▸ **Aim of the exercise**
Copy the data word for word, keeping every line.

▸ **Dataset excerpts**
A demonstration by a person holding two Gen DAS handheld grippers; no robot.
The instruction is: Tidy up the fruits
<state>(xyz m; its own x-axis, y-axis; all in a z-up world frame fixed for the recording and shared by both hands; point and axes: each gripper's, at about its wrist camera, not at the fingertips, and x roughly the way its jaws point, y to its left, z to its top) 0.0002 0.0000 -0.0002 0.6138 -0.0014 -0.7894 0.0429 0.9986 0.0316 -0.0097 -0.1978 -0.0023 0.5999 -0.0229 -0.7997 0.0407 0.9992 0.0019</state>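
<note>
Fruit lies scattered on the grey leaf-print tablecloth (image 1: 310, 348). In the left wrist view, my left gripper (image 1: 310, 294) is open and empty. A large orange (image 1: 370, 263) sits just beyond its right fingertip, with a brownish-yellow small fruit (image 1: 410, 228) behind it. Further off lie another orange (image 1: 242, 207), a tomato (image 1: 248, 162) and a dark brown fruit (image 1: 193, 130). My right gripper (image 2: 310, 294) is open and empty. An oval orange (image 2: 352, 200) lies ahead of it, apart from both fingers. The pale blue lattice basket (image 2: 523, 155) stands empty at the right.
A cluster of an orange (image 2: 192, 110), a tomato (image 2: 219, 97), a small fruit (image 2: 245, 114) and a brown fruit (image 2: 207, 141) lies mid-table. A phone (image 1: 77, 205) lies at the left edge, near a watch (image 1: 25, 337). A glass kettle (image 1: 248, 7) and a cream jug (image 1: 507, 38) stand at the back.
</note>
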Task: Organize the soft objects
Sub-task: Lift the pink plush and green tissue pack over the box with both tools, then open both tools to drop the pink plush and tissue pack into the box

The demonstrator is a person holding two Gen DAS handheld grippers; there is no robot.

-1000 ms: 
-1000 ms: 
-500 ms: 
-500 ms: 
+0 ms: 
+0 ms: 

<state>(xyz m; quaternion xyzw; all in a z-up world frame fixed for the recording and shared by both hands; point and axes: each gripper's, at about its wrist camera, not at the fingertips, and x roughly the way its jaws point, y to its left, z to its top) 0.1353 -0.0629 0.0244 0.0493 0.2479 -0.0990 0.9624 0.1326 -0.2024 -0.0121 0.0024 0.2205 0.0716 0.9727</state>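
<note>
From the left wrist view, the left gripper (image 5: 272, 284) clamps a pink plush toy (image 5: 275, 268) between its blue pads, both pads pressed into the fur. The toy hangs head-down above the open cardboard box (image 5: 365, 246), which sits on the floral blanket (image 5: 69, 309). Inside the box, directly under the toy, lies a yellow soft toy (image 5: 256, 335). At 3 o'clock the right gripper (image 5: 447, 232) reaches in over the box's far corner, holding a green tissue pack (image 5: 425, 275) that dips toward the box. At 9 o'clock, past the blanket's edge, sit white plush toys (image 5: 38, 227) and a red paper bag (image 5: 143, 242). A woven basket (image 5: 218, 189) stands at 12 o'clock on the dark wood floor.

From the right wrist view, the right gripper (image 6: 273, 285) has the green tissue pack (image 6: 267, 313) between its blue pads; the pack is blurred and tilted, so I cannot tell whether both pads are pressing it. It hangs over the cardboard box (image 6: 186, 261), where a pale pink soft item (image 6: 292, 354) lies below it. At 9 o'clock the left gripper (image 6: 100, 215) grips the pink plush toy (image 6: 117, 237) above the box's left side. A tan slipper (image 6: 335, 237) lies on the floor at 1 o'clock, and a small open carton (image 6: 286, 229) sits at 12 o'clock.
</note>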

▸ **Worked solution**
A demonstration by a person holding two Gen DAS handheld grippers; no robot.
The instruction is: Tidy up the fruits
<state>(xyz m; its own x-axis, y-axis; all in a z-up world frame fixed for the recording and shared by both hands; point and axes: each gripper's, at about its wrist camera, not at the fingertips, and x roughly the way its jaws point, y to its left, z to its top) 0.0002 0.0000 -0.0002 0.6138 -0.0014 -0.7894 0.0429 0.9986 0.0316 -0.0097 -0.1978 -0.0023 0.5999 -0.0229 -0.7997 0.0407 0.9992 0.0019</state>
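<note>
Fruit lies scattered on the grey leaf-print tablecloth (image 1: 310, 348). In the left wrist view, my left gripper (image 1: 310, 294) is open and empty. A large orange (image 1: 370, 263) sits just beyond its right fingertip, with a brownish-yellow small fruit (image 1: 410, 228) behind it. Further off lie another orange (image 1: 242, 207), a tomato (image 1: 248, 162) and a dark brown fruit (image 1: 193, 130). My right gripper (image 2: 310, 294) is open and empty. An oval orange (image 2: 352, 200) lies ahead of it, apart from both fingers. The pale blue lattice basket (image 2: 523, 155) stands empty at the right.
A cluster of an orange (image 2: 192, 110), a tomato (image 2: 219, 97), a small fruit (image 2: 245, 114) and a brown fruit (image 2: 207, 141) lies mid-table. A phone (image 1: 77, 205) lies at the left edge, near a watch (image 1: 25, 337). A glass kettle (image 1: 248, 7) and a cream jug (image 1: 507, 38) stand at the back.
</note>
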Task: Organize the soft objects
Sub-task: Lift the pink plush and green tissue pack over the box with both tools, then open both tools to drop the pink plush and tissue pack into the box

The demonstrator is a person holding two Gen DAS handheld grippers; there is no robot.

-1000 ms: 
-1000 ms: 
-500 ms: 
-500 ms: 
+0 ms: 
+0 ms: 

<state>(xyz m; quaternion xyzw; all in a z-up world frame fixed for the recording and shared by both hands; point and axes: each gripper's, at about its wrist camera, not at the fingertips, and x roughly the way its jaws point, y to its left, z to its top) 0.1353 -0.0629 0.0244 0.0493 0.2479 -0.0990 0.9624 0.1326 -0.2024 -0.0121 0.0024 0.2205 0.0716 0.9727</state>
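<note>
From the left wrist view, the left gripper (image 5: 272, 284) clamps a pink plush toy (image 5: 275, 268) between its blue pads, both pads pressed into the fur. The toy hangs head-down above the open cardboard box (image 5: 365, 246), which sits on the floral blanket (image 5: 69, 309). Inside the box, directly under the toy, lies a yellow soft toy (image 5: 256, 335). At 3 o'clock the right gripper (image 5: 447, 232) reaches in over the box's far corner, holding a green tissue pack (image 5: 425, 275) that dips toward the box. At 9 o'clock, past the blanket's edge, sit white plush toys (image 5: 38, 227) and a red paper bag (image 5: 143, 242). A woven basket (image 5: 218, 189) stands at 12 o'clock on the dark wood floor.

From the right wrist view, the right gripper (image 6: 273, 285) has the green tissue pack (image 6: 267, 313) between its blue pads; the pack is blurred and tilted, so I cannot tell whether both pads are pressing it. It hangs over the cardboard box (image 6: 186, 261), where a pale pink soft item (image 6: 292, 354) lies below it. At 9 o'clock the left gripper (image 6: 100, 215) grips the pink plush toy (image 6: 117, 237) above the box's left side. A tan slipper (image 6: 335, 237) lies on the floor at 1 o'clock, and a small open carton (image 6: 286, 229) sits at 12 o'clock.
</note>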

Besides this answer, nothing more is needed.